▶ Task description:
Output everything in the listing exactly, with no line missing.

▶ Supplied data:
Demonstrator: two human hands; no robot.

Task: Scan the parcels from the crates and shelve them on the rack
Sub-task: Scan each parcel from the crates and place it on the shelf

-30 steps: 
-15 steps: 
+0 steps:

▶ Answer space:
Demonstrator: two human hands; no robot.

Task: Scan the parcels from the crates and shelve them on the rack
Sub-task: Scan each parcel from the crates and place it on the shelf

-30 steps: 
-15 steps: 
+0 steps:

That finishes the exercise.